Coen brothers fans get six movies for the price of one in “The Ballad of Buster Scruggs,” an anthology of Western stories starring, among others, James Franco, Liam Neeson, Tyne Daly and Tom Waits.

The movie, by the team that pulled off an acclaimed remake of the John Wayne Western “True Grit” in 2010, had its world premiere at the Venice Film Festival this week where it is one of three Netflix movies competing for the Golden Lion.

“In the States it’s getting a theatrical release,” Ethan Coen told a news conference when asked how he felt about the movie going onto the streaming service.

“We’re movie people and it’s important to us that people who want to see it on a big screen are able to do so,” said Ethan, who wrote and directed “Buster Scruggs” with brother Joel – a successful creative partnership that goes back 35 years.
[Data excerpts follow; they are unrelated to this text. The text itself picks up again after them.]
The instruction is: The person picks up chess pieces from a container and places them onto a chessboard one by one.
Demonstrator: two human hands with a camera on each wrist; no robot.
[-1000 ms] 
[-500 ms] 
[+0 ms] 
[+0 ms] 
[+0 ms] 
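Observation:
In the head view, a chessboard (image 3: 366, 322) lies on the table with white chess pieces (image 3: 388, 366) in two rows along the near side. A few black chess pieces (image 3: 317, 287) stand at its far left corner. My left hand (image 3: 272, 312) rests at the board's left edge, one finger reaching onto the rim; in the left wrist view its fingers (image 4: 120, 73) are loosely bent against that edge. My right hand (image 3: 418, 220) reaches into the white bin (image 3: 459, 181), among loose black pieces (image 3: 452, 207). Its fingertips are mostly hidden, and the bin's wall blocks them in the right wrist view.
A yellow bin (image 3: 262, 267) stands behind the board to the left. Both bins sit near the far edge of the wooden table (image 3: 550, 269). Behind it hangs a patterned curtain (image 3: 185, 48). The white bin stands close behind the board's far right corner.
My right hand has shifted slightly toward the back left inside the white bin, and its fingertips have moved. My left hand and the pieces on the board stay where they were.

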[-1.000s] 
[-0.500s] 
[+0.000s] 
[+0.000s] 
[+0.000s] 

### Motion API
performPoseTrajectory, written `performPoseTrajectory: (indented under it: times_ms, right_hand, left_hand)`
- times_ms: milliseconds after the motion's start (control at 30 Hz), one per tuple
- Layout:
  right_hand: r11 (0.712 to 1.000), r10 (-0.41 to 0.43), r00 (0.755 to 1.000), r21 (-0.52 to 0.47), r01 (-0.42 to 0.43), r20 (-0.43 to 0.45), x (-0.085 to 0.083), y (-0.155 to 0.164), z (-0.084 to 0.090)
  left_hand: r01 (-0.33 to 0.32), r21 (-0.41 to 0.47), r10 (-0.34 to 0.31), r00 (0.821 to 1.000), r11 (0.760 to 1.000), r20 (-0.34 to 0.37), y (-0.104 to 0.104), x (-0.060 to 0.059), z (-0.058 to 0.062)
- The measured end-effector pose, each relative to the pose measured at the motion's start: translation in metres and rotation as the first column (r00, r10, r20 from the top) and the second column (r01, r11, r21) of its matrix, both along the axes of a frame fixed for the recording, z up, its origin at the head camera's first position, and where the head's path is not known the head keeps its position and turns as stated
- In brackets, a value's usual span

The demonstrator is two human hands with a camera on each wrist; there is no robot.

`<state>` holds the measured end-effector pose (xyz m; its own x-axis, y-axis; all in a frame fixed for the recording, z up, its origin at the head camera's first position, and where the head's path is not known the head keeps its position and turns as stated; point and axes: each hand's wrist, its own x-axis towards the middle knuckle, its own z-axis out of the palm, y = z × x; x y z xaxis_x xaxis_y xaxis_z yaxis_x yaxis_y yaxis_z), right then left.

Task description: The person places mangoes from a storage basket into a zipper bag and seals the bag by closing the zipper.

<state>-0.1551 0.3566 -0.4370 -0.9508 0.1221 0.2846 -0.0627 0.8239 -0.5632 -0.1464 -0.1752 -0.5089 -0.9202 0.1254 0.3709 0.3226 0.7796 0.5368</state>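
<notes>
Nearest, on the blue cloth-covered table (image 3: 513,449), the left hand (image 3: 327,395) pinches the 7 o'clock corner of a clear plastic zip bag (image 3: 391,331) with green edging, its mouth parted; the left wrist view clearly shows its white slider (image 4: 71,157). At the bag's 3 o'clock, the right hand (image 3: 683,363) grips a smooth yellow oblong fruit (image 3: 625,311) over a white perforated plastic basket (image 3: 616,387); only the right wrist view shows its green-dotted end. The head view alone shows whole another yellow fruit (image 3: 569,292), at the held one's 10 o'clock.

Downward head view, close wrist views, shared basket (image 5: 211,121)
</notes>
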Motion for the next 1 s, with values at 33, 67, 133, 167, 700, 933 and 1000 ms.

“Different companies have different business models and different ways that they exploit the product, but the more there are, the more different ways, it’s just that much healthier for the business,” said Joel.

Critics gave a cautious thumbs up to the film.

“If you were going to be cynical about it, you might say ‘The Ballad of Buster Scruggs’ is still a Netflix series” it’s just one that the Coens are forcing you to binge-watch,” said Variety’s Owen Gleiberman.

“The movie runs 135 minutes, and since the episodes are uneven in quality (though the best of them seize and hold you), you may feel, at moments, that it’s too much of a just-okay thing.”

The Guardian’s Peter Bradshaw called “Buster Scruggs” “a hilarious, beautifully made, very enjoyable and rather disturbing anthology … vignettes that switch with stunning force from picturesque sentimentality to grisly violence.”

The Venice Film Festival runs to Sept 8.